What is the best way to store UniProt biological sequences in PostreSQL?

Data Details

  • We pull in 12 million sequences from UniProt – this number is likely to double every 3-10 month.
  • The length of a sequence can vary from 10 to 50 billion characters
  • Less than 1% of the sequences are longer than 10 thousand characters
    • Would it improve performance to store the longer sequences separately?
  • A sequence can be of either Protein or DNA alphabet
    • The DNA alphabet has 5 characters (A, T, C, G, or -).
    • The Protein alphabet will have around 30 characters.
    • We don't mind storing the sequences of the two different alphabets in different columns or even different tables. Would that help?

Data Access Details

To answer Jeremiah Peschka's comment:

  • Protein and DNA sequences would be accessed at different times
  • Would not need to search within the sequence (that's done outside of db)
  • Would ether access single rows at a time or pull out sets of rows by IDs. We would not need to scan rows. All sequences are referenced by other tables – several biologically and chronologically meaningful hierarchies exist in the database.

Backwards Compatibility

It would be nice to be able to continue to be able to apply the following hashing function (SEGUID – SEquence Globally Unique IDentifier) to the sequences.

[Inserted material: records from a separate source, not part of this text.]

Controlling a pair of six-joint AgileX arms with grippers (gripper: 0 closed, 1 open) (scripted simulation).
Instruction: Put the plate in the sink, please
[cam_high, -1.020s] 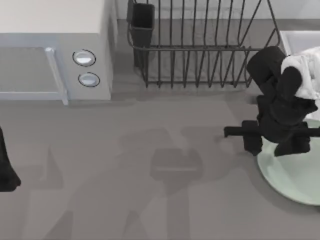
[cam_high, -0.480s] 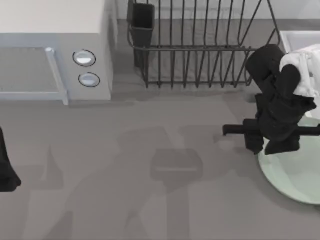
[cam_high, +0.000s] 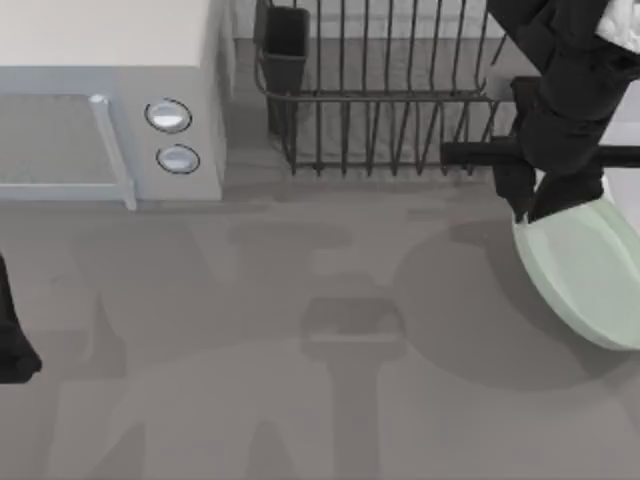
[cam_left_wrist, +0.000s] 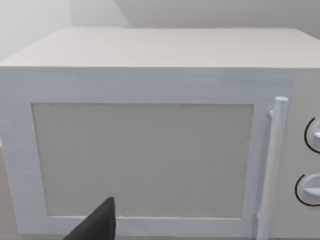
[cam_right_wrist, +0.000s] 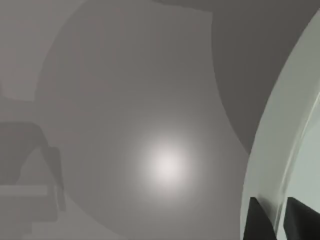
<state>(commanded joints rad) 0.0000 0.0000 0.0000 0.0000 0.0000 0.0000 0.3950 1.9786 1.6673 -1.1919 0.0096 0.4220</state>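
The round, pale mint-green plate (cam_high: 585, 270), pinched at its rim by the right jaws (cam_high: 530, 212), has been lifted off the grey surface (cam_high: 300, 330) since a second ago, tilted beside the dark wire rack (cam_high: 390, 90), ready for carrying to the sink.

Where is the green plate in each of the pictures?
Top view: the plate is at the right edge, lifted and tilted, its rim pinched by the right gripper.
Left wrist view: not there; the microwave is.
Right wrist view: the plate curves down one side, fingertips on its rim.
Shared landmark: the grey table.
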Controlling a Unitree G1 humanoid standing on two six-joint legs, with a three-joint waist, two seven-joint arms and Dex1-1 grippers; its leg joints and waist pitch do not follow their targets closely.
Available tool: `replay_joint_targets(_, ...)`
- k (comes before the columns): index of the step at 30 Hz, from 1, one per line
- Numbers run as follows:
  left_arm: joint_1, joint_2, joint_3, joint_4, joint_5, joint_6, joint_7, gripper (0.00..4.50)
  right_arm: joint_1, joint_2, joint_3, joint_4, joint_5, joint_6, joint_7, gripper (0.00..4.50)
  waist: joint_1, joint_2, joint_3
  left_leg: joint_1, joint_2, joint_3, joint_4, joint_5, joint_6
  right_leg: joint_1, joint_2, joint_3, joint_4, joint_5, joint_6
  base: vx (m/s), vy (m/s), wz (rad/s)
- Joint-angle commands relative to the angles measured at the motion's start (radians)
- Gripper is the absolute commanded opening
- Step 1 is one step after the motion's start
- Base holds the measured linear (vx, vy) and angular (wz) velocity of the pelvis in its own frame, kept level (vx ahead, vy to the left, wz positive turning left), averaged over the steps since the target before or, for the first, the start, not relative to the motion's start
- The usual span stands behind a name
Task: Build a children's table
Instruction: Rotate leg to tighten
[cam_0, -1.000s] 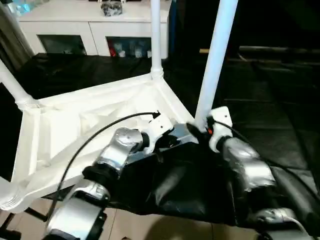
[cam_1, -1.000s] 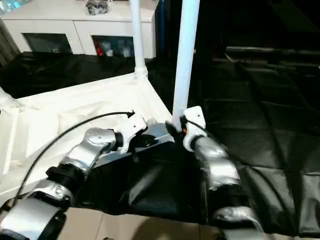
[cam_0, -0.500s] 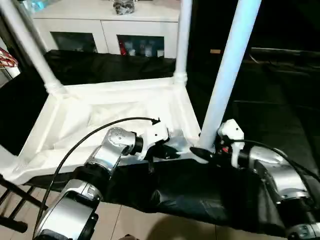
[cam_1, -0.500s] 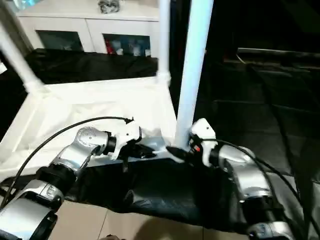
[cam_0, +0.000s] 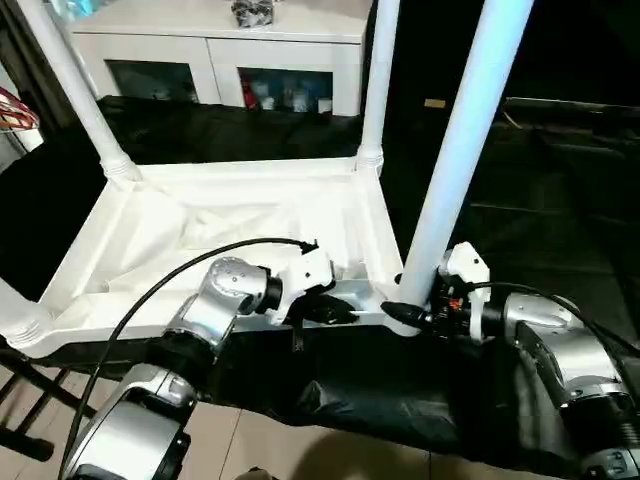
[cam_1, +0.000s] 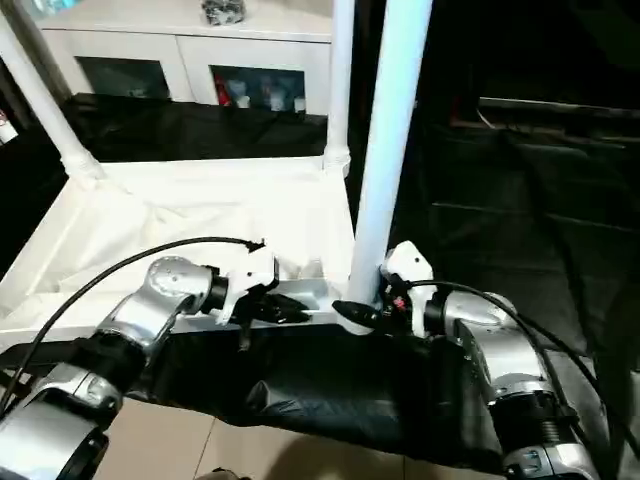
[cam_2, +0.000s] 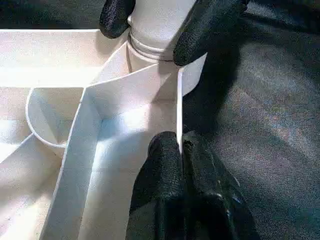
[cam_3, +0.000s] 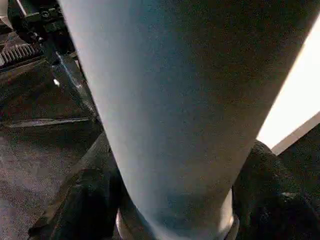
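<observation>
Left gripper (cam_2: 181, 150) pinching table rim (cam_2: 178, 107) near corner. Right gripper (cam_0: 405, 312) clasping base of near leg (cam_0: 455, 160) at its socket. Children's table (cam_0: 230, 235) lying upside down on black surface (cam_0: 540, 230), legs pointing up.

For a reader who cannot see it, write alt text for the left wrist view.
The left gripper is shut on the thin raised rim of the upside-down white children's table. Beyond it, the right gripper has its black fingers on either side of a round white leg at the corner socket.
</observation>
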Motion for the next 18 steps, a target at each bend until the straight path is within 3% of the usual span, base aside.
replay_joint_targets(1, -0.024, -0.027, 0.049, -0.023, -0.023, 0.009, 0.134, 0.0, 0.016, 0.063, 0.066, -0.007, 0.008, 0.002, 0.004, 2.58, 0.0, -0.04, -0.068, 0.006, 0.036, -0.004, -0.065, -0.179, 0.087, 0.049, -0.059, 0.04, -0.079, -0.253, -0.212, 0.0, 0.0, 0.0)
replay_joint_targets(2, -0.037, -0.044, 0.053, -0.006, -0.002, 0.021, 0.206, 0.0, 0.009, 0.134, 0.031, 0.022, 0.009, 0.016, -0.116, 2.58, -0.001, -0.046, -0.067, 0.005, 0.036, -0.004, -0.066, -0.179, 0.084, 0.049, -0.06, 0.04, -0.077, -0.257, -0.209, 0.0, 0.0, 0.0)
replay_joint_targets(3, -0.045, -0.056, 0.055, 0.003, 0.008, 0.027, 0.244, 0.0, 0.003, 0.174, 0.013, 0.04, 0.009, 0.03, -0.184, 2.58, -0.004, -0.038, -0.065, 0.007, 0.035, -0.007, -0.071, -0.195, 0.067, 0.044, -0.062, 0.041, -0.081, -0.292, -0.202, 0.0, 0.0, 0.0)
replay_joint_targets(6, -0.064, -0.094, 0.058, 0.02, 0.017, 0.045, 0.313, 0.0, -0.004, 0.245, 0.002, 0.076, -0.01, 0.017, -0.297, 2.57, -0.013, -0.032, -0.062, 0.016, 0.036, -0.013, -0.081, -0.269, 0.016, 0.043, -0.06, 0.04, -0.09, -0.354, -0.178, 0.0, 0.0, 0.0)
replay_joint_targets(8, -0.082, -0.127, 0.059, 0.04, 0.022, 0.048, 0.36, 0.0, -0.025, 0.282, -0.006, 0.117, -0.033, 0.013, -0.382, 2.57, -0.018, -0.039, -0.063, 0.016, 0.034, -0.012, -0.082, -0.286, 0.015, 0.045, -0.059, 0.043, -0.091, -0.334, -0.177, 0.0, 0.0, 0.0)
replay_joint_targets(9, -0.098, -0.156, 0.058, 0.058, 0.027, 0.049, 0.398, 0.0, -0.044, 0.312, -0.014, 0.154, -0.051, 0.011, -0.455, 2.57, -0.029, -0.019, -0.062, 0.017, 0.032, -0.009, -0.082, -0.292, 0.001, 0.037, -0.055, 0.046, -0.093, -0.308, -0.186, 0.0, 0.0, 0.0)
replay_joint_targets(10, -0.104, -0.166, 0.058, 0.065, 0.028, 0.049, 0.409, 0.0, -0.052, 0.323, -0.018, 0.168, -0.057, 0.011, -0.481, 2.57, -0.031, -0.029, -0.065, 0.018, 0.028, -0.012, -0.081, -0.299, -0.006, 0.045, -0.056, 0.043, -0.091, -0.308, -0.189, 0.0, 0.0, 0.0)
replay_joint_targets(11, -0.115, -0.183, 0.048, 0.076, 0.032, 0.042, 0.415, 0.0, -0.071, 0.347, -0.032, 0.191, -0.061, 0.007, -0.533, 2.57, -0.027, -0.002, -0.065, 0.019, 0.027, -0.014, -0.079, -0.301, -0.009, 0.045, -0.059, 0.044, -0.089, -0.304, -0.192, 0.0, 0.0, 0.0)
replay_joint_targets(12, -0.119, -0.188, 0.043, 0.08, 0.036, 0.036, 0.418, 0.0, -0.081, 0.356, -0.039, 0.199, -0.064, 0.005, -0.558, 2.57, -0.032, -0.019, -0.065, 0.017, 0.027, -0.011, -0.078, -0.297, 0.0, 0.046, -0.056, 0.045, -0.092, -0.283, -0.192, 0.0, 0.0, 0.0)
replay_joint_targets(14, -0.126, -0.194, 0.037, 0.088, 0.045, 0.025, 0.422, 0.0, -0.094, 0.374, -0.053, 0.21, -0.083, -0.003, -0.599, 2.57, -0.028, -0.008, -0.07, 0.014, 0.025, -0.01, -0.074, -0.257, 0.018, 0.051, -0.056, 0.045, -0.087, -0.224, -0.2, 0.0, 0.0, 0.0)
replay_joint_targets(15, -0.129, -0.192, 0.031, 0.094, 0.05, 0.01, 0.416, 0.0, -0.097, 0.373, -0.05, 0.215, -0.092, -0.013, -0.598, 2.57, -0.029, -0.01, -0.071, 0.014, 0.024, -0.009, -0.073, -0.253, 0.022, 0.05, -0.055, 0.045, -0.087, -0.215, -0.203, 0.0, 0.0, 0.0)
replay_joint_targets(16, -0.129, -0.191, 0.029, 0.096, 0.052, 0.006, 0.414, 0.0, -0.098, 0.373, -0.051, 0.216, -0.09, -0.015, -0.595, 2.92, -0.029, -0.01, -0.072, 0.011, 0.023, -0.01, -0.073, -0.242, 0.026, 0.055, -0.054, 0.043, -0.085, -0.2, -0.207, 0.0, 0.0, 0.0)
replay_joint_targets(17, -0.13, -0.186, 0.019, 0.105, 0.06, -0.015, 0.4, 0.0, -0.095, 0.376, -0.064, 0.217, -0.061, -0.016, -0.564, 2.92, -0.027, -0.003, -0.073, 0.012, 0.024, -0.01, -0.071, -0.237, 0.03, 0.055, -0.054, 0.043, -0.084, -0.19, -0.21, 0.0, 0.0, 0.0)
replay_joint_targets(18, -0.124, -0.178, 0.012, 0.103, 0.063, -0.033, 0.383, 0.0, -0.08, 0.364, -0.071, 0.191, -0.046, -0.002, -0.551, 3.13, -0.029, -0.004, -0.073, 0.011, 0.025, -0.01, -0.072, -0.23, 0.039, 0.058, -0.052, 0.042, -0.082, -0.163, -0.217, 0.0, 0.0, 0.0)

CREATE OR REPLACE FUNCTION gfam.get_seguid(p_sequence character varying)
  RETURNS character varying AS
$BODY$
declare
  result varchar := null;
  x integer;
begin

  select encode(gfam.digest(p_sequence, 'sha1'), 'base64')
  into   result;

  x := length(result);
  if substring(result from x for 1) = '=' then

     result := substring( result from 1 for x-1 );

  end if;

  return result;

end;
$BODY$
  LANGUAGE 'plpgsql' VOLATILE
  COST 100;

Best Answer

Exploring the functions at PostBio it looks like they have a couple of ways of encoding. However, given that those extensions are optimized for searching, they make multiple references to simply using the text data type.

According to the documentation:

Long strings are compressed by the system automatically, so the physical requirement on disk might be less. Very long values are also stored in background tables so that they do not interfere with rapid access to shorter column values. In any case, the longest possible character string that can be stored is about 1 GB.

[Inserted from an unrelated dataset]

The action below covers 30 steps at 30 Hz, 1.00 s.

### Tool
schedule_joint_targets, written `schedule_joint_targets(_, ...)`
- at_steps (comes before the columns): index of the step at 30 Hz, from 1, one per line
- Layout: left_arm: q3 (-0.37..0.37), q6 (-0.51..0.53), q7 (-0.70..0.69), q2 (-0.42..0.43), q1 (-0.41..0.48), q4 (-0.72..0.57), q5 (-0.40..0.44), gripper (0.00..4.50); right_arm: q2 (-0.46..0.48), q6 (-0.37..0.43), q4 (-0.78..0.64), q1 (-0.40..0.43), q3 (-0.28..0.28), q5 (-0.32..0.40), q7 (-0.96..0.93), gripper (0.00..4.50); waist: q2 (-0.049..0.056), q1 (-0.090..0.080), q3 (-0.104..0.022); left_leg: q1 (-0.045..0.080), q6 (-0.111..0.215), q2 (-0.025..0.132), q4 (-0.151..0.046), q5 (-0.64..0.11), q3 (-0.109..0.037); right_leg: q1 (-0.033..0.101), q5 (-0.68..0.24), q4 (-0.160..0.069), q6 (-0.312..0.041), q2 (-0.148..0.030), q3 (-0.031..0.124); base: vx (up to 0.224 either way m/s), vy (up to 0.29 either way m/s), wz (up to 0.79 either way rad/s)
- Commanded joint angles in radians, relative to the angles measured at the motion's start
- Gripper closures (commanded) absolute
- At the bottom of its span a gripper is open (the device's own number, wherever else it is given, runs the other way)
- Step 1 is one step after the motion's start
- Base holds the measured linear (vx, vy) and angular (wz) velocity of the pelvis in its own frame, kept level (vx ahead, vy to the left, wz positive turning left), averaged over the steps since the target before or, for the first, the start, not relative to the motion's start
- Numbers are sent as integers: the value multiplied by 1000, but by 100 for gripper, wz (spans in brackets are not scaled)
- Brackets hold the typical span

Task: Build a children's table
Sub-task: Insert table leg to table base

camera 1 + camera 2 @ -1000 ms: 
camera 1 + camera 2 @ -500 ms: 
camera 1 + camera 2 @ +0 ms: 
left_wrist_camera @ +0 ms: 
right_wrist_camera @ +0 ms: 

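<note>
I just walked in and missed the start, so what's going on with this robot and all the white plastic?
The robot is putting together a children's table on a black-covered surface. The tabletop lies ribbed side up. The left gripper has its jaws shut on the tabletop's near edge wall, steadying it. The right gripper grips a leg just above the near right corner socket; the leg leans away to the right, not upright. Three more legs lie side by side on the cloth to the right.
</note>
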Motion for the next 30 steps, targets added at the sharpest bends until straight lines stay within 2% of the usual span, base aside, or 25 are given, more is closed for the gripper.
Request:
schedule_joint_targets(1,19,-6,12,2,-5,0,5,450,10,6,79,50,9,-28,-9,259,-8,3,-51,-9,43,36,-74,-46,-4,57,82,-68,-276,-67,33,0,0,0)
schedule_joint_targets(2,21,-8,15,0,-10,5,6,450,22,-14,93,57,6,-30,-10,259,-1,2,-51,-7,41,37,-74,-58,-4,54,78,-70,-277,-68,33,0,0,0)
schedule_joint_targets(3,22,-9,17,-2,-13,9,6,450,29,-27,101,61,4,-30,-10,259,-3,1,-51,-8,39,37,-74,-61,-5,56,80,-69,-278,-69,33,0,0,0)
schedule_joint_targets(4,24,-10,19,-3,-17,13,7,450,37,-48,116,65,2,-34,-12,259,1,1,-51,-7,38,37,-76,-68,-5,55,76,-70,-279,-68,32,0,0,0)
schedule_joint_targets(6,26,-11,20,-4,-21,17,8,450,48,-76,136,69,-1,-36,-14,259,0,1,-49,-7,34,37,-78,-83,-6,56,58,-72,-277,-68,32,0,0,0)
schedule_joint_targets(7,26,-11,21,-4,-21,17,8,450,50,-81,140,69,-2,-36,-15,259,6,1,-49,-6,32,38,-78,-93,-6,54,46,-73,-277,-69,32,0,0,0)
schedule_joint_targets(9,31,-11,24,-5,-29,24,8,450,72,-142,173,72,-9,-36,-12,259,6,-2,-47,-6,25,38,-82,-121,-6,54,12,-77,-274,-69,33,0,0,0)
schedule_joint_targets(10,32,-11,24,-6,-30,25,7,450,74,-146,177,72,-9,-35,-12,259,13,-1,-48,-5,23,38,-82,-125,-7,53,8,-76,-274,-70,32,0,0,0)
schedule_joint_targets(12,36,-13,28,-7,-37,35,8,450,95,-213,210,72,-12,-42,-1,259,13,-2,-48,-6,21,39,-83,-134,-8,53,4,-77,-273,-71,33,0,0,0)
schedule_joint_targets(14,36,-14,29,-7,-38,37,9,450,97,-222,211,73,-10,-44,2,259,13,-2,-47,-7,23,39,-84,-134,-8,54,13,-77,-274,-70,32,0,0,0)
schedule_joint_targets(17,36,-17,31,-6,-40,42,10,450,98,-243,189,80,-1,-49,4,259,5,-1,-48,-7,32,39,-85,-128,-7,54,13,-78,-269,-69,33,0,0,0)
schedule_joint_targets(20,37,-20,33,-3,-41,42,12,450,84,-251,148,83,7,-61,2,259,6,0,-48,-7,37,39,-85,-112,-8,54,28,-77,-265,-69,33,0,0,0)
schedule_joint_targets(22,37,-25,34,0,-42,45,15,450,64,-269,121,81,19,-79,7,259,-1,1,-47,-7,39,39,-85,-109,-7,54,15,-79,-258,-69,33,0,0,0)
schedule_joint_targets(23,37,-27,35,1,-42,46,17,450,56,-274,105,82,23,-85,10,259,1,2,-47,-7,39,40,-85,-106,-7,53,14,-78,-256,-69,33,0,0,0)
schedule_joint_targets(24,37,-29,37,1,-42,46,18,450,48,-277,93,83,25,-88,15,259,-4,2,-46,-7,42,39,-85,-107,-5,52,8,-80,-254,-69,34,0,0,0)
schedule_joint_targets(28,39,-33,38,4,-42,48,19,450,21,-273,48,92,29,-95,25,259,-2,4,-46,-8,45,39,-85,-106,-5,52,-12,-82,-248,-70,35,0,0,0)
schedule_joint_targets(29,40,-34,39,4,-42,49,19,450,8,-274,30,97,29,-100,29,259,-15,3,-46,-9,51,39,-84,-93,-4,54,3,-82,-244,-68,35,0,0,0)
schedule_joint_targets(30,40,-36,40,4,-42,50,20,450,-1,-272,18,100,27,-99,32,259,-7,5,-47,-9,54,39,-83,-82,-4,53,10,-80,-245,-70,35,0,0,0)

Therefore, by putting the table into its own very large tablespace on dedicated hardware should be sufficient for your performance goals. If 1 GB is too small for your data, the int_interval from ProtBio should provide excellent performance:

A sequence feature corresponds to a triplet (id, orient, ii) where id is a sequence identifier (possibly the primary key for a sequence table), orient is a boolean indicating if the feature is in the same or contrary orientation of the sequence, and ii is the int_interval representing the feature as a subsequence.

Encoding the sequence in sha1 looks to be a very painful way of making a GUID, considering the potential lengths of the sequence.

If the different sequences are unrelated, store them on different tablespaces on different disks for maximum performance.